■ **Exercise directions**
Within the entries below, please return exactly the lines from the one with "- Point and" through the one with "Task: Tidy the", leaving out any pictures.

Data extracted from a collection
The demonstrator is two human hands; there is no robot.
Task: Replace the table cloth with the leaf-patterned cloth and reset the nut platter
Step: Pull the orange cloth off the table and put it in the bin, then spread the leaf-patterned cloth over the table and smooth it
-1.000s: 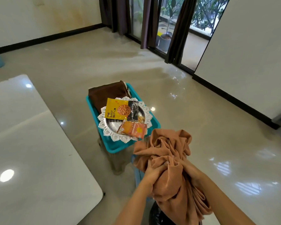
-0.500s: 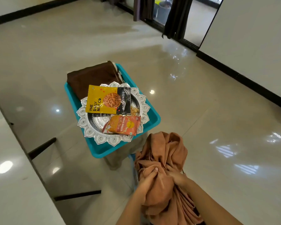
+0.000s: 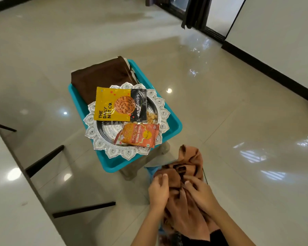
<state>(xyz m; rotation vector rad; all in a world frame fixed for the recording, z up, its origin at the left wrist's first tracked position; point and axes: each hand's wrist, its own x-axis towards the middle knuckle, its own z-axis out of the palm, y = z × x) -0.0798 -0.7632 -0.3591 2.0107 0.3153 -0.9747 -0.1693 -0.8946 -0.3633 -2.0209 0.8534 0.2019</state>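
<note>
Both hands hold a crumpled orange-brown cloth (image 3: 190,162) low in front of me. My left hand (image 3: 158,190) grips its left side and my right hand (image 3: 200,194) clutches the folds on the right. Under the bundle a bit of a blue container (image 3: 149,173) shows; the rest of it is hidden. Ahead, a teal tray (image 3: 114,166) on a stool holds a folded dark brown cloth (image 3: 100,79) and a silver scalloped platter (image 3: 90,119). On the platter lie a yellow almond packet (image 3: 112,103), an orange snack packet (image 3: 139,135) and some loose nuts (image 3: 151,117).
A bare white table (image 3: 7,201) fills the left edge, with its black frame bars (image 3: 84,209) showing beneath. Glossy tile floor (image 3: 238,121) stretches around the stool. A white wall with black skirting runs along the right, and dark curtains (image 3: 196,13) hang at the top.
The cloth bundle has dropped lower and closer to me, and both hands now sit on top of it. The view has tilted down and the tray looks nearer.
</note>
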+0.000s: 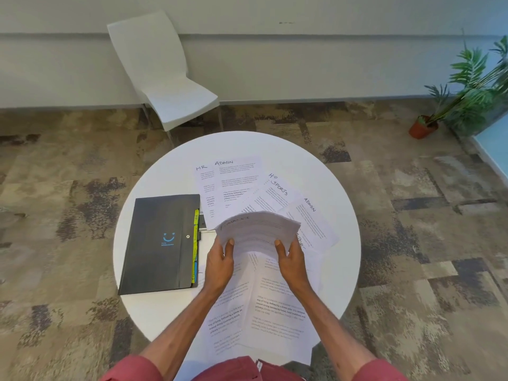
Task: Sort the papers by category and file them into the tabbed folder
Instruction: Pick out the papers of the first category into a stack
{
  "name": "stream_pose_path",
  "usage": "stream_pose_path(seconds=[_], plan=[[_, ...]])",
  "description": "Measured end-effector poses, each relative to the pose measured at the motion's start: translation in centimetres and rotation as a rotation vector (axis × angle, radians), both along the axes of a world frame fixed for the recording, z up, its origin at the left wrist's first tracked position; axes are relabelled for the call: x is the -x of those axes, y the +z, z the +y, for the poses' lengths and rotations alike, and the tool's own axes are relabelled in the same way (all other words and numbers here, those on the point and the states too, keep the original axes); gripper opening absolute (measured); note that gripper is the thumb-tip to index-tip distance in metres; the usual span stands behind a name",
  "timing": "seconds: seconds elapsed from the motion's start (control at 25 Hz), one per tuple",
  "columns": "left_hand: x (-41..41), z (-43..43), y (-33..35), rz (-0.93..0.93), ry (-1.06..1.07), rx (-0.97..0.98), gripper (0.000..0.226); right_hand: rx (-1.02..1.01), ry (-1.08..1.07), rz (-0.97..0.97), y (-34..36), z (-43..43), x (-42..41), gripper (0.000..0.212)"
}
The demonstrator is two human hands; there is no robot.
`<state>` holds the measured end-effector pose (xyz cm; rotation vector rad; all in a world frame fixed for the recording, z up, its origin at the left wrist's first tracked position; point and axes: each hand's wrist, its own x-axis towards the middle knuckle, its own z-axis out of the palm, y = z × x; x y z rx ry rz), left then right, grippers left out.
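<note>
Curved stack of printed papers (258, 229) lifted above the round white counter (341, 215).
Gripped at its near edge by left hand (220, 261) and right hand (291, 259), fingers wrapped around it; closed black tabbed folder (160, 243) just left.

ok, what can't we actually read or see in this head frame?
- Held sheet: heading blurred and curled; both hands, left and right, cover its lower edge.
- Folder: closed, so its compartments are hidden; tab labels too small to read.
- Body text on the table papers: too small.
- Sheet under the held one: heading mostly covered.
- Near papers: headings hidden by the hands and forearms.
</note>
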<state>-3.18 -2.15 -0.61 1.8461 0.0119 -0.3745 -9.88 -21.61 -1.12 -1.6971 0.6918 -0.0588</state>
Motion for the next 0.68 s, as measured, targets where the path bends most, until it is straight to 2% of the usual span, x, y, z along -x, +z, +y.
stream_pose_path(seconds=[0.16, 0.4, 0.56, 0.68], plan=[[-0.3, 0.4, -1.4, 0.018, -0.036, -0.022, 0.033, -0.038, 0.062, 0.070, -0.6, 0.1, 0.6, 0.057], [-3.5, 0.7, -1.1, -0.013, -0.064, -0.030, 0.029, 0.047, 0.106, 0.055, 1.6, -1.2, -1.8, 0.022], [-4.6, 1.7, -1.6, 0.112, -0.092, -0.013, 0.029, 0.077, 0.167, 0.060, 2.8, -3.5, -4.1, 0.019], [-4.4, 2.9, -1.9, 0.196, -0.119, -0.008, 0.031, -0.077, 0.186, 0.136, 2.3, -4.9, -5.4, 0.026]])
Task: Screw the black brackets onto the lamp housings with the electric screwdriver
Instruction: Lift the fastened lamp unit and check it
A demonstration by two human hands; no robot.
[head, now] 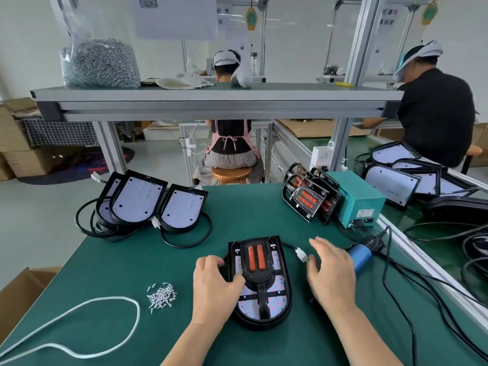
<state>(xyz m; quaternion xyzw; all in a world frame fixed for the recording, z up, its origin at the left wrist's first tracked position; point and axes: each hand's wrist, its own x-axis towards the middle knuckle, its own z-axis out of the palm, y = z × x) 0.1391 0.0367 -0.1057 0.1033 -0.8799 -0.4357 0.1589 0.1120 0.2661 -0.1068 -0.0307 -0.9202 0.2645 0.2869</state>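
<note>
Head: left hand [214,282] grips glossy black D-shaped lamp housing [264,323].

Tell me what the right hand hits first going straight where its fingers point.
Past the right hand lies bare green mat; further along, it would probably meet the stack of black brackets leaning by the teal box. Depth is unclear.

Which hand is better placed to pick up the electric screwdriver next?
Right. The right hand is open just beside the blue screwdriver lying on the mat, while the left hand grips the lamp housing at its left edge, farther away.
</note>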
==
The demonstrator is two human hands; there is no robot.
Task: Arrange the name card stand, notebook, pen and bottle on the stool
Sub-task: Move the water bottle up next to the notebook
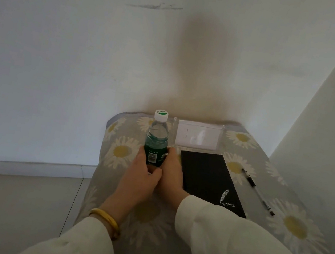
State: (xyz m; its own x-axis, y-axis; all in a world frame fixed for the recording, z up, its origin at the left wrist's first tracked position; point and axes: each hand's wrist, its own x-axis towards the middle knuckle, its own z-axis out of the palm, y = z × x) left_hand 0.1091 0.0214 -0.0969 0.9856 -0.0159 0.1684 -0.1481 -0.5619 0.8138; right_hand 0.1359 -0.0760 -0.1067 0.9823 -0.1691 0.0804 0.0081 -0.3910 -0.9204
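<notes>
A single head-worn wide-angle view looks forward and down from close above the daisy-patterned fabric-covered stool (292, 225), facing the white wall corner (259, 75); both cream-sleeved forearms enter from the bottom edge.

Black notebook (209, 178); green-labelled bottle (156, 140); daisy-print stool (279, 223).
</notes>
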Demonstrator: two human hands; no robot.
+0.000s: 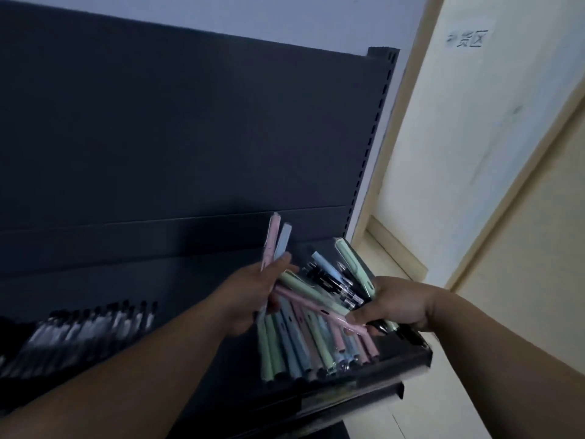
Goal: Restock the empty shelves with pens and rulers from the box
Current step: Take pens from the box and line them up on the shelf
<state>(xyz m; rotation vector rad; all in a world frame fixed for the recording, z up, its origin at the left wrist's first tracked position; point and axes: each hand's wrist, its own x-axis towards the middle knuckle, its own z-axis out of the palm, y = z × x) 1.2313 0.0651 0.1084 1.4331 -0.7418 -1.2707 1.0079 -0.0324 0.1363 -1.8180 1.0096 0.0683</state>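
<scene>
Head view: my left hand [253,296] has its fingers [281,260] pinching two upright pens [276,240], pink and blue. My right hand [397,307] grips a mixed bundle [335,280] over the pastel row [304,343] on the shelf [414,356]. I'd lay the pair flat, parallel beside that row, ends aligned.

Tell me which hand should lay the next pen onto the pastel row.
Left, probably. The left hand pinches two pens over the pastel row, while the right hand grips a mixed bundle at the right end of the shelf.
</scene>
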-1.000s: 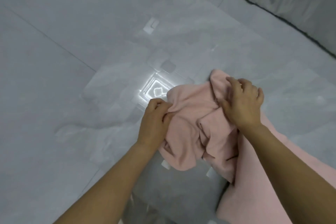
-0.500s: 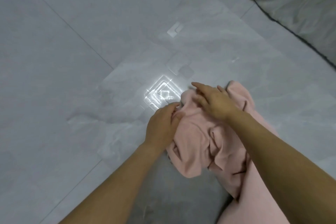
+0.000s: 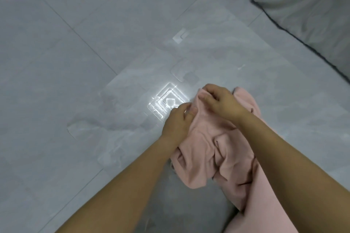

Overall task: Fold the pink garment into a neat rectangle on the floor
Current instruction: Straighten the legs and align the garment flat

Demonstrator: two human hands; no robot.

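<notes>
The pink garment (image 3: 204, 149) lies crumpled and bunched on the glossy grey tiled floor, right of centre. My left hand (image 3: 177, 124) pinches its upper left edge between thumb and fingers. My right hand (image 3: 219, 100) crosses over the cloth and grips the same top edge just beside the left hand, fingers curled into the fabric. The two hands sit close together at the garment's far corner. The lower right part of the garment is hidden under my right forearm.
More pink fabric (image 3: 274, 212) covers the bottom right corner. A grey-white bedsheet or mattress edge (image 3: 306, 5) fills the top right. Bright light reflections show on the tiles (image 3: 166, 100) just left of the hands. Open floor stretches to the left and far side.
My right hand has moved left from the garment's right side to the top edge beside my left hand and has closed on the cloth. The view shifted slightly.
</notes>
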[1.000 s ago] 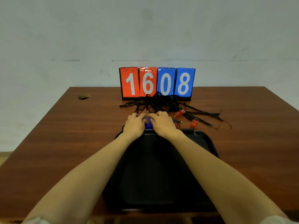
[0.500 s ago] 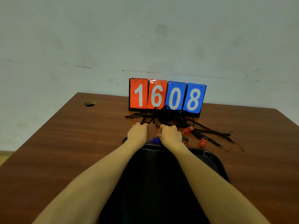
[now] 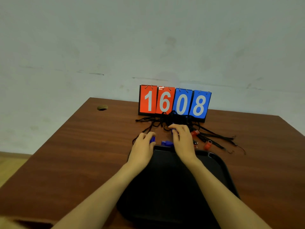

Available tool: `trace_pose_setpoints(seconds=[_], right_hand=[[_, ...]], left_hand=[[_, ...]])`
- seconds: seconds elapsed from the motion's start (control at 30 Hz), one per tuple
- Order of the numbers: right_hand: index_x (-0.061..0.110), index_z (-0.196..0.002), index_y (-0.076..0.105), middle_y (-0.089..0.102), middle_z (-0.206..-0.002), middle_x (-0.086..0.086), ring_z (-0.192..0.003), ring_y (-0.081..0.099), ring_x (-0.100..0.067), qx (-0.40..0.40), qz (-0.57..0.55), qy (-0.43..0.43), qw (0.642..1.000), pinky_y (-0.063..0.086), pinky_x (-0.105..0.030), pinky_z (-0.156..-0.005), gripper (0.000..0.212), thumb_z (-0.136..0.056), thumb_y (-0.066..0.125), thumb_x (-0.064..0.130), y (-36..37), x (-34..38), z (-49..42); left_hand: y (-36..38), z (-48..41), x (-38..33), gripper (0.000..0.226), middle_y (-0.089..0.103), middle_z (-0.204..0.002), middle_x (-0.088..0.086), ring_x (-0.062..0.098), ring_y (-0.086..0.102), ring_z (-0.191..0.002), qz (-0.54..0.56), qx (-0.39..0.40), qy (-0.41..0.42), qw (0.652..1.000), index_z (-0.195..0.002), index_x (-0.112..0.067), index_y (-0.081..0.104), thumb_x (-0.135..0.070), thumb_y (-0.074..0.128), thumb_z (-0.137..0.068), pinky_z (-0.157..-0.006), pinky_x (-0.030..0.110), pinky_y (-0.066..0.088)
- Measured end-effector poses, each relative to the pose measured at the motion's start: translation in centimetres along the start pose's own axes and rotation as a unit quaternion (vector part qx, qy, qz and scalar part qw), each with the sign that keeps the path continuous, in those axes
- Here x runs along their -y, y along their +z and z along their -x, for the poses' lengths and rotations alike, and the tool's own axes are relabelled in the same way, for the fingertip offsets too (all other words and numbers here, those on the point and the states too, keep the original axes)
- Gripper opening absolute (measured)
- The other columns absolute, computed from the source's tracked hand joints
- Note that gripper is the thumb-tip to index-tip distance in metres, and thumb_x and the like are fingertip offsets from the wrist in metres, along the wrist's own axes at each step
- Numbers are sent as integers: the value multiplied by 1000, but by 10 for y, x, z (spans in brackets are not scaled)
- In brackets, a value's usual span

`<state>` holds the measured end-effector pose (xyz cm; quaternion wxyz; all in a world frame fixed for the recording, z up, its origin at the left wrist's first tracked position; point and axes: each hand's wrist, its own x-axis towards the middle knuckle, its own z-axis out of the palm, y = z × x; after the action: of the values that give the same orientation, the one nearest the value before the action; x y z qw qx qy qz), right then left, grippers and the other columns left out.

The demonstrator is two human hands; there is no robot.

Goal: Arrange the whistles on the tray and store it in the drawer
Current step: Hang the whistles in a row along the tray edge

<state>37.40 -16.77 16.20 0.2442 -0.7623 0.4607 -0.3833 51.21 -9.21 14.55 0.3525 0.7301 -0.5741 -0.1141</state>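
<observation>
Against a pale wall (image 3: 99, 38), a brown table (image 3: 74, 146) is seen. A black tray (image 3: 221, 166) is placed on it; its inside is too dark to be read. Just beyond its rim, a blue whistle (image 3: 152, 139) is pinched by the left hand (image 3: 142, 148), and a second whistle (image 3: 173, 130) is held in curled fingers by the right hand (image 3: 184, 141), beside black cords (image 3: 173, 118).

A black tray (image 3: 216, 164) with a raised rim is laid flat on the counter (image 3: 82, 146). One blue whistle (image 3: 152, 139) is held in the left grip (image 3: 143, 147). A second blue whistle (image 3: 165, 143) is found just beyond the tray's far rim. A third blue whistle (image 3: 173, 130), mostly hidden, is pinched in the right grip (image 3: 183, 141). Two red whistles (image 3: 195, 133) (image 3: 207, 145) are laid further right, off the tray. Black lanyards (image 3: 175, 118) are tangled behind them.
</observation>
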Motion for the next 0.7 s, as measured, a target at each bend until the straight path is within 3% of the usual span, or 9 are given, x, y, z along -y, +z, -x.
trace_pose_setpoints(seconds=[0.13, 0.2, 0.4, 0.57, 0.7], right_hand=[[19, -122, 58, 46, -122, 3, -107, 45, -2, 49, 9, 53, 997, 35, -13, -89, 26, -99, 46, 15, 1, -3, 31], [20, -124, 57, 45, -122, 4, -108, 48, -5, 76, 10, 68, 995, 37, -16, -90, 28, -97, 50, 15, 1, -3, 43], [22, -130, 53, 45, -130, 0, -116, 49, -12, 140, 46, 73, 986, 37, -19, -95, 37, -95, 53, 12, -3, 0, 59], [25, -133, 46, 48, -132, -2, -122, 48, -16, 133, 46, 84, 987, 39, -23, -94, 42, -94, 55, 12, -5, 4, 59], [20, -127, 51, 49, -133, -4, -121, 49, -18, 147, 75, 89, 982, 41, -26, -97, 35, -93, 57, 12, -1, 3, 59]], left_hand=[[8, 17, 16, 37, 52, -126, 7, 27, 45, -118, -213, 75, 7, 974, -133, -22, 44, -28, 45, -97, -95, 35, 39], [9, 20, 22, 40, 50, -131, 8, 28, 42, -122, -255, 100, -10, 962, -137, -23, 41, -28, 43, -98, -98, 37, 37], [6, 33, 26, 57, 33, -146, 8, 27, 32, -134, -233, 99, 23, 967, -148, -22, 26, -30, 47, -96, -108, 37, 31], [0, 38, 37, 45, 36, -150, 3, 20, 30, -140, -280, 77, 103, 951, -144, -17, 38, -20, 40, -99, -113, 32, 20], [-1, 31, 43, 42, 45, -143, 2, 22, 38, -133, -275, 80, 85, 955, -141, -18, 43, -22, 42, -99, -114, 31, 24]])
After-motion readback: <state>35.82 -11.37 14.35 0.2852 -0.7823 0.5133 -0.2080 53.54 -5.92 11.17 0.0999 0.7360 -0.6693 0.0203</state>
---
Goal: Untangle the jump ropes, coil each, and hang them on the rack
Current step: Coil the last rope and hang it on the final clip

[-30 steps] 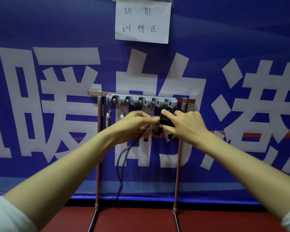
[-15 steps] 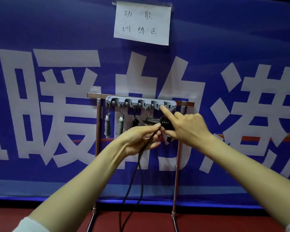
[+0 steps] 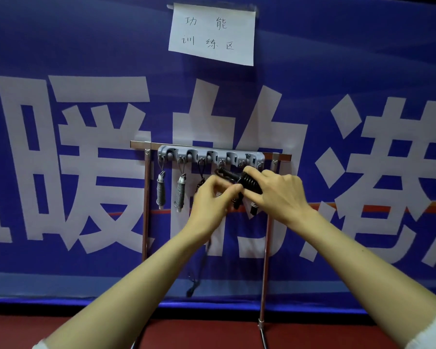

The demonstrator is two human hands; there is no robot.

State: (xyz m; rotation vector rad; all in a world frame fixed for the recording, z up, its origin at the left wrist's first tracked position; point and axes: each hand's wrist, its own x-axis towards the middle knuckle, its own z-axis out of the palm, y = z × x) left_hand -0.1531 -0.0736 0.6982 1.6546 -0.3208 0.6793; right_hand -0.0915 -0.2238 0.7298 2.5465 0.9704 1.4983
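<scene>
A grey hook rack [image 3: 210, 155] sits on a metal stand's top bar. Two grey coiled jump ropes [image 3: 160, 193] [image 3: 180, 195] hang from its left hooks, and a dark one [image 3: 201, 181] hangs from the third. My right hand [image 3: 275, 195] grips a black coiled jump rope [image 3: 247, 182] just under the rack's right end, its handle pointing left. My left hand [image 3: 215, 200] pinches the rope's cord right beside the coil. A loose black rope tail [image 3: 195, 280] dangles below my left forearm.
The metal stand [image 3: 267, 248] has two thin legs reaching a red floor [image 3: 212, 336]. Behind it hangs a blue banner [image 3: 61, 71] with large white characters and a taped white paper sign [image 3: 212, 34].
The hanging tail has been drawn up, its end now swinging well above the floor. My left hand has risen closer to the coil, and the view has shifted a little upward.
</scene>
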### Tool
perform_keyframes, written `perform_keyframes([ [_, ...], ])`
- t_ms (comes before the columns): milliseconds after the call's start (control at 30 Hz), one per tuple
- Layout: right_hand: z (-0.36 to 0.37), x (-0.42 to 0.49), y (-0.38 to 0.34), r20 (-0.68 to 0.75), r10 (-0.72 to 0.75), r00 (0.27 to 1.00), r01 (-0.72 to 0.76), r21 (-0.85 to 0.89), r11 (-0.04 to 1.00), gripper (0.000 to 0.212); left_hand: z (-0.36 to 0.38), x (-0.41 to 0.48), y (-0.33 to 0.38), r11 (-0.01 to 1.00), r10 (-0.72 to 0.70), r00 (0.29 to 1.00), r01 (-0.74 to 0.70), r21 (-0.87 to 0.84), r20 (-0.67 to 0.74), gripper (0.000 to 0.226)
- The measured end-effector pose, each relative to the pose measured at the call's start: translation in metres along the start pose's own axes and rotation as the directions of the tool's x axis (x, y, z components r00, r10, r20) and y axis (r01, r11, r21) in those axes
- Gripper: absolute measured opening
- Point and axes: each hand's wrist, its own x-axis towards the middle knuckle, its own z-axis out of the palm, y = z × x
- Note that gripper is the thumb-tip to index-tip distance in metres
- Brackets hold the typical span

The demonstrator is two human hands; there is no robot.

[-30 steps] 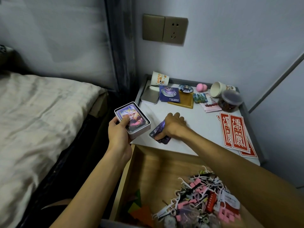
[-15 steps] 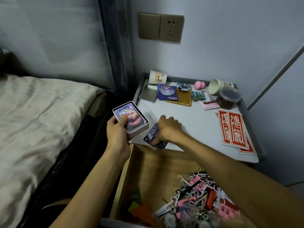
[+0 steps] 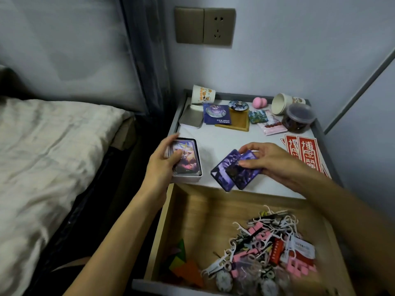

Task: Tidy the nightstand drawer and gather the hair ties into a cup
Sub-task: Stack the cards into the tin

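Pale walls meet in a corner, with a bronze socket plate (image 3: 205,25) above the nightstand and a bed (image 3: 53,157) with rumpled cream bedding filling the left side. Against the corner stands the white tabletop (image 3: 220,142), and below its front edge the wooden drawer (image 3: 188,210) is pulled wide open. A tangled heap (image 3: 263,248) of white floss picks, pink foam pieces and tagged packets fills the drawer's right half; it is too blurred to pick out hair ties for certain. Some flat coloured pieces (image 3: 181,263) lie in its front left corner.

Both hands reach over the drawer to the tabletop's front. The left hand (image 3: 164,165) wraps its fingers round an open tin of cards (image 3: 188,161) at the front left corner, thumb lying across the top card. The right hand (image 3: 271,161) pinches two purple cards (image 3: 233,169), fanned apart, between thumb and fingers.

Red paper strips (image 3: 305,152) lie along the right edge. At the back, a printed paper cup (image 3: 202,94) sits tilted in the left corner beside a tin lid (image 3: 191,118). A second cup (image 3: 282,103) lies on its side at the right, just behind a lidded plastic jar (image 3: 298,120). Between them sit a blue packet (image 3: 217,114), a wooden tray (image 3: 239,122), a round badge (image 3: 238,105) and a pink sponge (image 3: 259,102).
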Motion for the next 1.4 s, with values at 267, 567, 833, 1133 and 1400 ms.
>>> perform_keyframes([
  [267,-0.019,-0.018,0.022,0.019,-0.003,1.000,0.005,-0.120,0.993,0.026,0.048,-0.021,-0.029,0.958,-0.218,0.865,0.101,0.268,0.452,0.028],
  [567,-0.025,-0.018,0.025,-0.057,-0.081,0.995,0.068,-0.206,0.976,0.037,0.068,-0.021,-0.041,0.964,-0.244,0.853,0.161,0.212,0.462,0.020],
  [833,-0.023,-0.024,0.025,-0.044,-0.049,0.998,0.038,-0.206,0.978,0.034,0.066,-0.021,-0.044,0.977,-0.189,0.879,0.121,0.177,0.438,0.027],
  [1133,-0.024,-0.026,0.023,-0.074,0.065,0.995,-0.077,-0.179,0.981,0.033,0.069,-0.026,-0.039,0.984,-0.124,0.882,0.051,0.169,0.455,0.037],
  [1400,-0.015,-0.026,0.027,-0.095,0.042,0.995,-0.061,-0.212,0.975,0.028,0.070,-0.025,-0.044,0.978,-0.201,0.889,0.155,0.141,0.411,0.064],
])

■ **Exercise solution**
- Point and axes: each hand's wrist, its own x-axis towards the middle knuckle, its own z-axis out of the palm, y = z × x
- Note that gripper is the thumb-tip to index-tip distance in metres
- Brackets hold the typical span

The demonstrator is two human hands; there is no robot.

[-30 steps] 
[-15 steps] 
[+0 steps] 

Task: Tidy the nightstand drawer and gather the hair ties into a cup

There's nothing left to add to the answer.